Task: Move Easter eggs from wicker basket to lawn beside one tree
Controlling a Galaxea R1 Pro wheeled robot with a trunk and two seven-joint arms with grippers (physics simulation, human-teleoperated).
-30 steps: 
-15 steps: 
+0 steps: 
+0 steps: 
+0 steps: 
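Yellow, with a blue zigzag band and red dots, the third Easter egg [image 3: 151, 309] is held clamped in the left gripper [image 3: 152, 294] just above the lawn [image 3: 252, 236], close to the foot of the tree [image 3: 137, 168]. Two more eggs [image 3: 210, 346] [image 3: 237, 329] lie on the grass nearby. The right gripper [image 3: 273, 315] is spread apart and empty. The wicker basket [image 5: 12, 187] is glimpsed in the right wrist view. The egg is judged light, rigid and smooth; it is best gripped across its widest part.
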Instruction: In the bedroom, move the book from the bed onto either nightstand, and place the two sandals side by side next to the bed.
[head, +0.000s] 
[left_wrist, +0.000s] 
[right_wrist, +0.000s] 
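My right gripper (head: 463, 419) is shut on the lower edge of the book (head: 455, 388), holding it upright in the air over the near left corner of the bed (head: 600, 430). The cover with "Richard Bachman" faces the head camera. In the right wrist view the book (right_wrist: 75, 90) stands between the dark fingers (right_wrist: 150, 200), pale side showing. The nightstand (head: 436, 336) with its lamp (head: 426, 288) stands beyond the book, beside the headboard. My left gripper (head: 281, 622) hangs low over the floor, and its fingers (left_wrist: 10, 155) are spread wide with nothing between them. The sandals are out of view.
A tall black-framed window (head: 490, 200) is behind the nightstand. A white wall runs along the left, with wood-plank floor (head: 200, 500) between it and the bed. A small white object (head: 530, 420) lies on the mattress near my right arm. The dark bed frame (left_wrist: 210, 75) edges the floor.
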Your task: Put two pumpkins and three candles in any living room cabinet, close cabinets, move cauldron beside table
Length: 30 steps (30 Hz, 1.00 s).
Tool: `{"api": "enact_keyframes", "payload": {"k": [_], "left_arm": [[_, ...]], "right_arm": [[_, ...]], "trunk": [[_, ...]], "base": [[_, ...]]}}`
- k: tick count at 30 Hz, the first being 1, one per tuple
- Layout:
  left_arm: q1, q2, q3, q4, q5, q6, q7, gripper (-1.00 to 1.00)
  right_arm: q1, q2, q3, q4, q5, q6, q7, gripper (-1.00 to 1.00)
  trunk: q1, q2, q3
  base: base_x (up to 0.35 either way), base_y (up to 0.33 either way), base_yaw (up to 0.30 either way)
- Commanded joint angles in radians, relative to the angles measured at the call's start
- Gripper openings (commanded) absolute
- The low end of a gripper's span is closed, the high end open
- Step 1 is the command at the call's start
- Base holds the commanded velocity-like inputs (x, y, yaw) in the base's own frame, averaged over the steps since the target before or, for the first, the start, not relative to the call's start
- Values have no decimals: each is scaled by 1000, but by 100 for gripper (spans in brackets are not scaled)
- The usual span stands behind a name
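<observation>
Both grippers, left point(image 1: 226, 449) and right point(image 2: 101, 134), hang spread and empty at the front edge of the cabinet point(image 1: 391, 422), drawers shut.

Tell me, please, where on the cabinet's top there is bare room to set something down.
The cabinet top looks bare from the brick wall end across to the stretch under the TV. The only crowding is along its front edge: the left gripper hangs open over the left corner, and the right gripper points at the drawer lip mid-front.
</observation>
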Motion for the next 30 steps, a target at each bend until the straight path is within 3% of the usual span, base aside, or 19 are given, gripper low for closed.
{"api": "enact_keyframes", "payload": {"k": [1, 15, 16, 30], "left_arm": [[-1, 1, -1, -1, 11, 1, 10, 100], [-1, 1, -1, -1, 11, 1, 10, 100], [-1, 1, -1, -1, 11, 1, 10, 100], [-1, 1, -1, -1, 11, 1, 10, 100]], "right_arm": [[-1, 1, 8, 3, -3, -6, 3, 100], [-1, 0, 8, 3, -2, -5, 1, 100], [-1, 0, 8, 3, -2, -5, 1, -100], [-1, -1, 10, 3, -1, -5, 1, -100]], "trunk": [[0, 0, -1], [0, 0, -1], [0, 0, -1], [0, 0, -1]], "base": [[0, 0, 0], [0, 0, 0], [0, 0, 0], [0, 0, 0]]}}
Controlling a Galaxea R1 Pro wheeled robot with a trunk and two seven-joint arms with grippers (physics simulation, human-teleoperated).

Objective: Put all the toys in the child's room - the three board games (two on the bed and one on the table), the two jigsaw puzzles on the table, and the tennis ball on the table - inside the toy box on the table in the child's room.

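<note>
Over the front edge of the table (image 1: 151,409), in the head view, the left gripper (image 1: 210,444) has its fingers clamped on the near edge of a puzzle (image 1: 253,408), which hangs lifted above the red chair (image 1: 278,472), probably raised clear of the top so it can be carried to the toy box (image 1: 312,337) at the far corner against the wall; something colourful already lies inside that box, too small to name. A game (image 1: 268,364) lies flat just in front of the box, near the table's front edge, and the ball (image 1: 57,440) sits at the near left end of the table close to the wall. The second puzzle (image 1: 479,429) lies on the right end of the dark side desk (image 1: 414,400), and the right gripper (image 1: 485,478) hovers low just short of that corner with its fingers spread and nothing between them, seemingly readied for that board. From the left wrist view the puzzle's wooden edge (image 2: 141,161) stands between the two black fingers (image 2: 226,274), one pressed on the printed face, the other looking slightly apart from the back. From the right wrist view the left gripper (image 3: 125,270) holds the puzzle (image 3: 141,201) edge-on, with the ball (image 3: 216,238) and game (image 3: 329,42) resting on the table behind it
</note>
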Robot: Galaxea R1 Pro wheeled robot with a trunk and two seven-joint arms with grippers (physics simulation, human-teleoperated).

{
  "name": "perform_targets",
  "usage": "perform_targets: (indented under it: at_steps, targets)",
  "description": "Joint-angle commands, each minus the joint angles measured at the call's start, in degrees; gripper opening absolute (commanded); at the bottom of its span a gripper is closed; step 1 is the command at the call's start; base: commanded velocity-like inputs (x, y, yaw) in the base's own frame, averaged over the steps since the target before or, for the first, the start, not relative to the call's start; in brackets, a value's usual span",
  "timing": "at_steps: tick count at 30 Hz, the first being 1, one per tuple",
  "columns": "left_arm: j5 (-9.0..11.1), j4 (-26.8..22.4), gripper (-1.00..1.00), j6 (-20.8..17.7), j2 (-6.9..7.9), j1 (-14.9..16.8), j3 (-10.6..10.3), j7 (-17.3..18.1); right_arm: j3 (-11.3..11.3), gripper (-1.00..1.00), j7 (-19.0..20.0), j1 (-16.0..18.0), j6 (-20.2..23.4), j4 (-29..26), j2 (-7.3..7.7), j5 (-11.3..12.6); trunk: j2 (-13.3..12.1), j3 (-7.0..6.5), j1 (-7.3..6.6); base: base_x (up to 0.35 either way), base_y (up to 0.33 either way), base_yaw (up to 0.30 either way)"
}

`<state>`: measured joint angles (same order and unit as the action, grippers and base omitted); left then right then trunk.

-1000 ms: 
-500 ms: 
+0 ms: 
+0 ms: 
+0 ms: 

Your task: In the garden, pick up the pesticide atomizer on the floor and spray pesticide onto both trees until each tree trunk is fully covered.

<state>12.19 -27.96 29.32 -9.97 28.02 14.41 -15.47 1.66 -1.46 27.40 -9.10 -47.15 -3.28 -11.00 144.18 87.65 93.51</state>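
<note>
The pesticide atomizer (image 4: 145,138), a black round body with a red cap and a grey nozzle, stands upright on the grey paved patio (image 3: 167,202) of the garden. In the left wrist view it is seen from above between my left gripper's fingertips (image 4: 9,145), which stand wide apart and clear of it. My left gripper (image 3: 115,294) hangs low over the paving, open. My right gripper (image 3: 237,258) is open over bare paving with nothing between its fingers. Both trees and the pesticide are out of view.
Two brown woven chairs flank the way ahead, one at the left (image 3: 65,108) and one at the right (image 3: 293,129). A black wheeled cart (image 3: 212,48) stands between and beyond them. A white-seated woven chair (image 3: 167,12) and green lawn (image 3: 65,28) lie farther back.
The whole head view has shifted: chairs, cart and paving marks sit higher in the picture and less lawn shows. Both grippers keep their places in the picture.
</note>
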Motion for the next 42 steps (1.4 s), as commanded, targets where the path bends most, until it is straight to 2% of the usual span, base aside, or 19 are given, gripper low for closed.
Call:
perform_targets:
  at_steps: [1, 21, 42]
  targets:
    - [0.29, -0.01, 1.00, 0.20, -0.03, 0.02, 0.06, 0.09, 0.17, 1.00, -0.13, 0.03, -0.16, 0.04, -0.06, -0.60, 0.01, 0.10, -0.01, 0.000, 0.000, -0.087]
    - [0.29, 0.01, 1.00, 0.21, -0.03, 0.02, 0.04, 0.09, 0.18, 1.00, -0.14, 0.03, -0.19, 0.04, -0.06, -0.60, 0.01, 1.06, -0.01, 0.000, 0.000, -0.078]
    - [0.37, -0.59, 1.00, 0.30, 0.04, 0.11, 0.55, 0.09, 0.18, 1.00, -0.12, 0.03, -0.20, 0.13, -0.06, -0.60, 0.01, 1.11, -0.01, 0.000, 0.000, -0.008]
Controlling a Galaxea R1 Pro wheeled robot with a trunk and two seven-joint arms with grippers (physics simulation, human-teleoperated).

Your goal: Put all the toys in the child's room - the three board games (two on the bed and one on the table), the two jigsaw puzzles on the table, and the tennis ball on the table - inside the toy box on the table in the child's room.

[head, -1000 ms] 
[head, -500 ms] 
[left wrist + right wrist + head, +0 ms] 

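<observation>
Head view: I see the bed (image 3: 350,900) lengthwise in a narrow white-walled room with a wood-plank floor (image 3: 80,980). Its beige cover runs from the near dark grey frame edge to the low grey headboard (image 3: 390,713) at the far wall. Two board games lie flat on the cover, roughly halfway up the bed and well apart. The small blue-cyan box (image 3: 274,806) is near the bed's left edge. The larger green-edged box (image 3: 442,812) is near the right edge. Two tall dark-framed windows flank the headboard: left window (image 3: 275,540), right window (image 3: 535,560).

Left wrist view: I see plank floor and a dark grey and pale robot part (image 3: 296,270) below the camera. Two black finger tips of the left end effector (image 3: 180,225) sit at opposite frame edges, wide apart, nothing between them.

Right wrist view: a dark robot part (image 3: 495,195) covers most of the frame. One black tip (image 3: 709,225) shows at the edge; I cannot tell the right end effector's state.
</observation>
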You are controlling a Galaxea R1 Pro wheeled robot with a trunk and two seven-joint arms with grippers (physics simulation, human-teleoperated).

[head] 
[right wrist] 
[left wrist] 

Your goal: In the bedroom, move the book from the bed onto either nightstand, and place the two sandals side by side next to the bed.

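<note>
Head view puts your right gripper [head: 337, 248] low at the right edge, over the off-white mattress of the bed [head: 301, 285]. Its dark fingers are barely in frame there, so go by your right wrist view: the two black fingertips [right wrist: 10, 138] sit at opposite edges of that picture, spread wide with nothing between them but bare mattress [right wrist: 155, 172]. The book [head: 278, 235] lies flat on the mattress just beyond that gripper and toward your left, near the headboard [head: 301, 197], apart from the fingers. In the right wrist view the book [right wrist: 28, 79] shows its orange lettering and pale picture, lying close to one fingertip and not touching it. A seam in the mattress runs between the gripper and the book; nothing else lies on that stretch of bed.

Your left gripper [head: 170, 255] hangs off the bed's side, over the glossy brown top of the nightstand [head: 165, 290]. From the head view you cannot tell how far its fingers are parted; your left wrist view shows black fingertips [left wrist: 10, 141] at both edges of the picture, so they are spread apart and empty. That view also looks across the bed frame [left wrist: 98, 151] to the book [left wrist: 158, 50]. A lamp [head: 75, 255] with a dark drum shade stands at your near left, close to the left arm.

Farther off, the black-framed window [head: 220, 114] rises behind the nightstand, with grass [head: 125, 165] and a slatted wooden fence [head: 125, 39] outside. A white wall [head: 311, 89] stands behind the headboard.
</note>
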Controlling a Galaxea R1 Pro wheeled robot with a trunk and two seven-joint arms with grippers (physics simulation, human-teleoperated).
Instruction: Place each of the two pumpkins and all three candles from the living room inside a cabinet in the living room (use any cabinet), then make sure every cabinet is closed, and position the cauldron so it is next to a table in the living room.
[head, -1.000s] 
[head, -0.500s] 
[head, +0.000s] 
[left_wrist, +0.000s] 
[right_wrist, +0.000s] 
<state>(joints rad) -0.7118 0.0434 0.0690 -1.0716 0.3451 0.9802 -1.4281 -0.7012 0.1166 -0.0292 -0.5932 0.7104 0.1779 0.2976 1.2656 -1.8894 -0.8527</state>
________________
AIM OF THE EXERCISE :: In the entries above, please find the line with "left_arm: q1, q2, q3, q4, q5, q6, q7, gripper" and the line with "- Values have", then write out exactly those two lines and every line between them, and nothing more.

TASK RESULT ::
  left_arm: q1, q2, q3, q4, q5, q6, q7, gripper (-1.00 to 1.00)
  right_arm: q1, q2, q3, q4, q5, q6, q7, gripper (-1.00 to 1.00)
  trunk: q1, q2, q3
  base: base_x (up to 0.35 either way), base_y (up to 0.33 either way), base_yaw (up to 0.30 either way)
- Commanded joint angles in radians, relative to the angles measured at the call's start
- Gripper openings (commanded) absolute
- The low end of a gripper's span is closed, the high end open
- Step 1 is the command at the call's start
- Base holds the commanded velocity-like inputs (x, y, yaw) in the base's own frame, averaged over the steps since the target before or, for the first, the start, not relative to the call's start
- Values have no decimals: each is scaled by 1000, but by 100 for gripper (spans in brackets are not scaled)

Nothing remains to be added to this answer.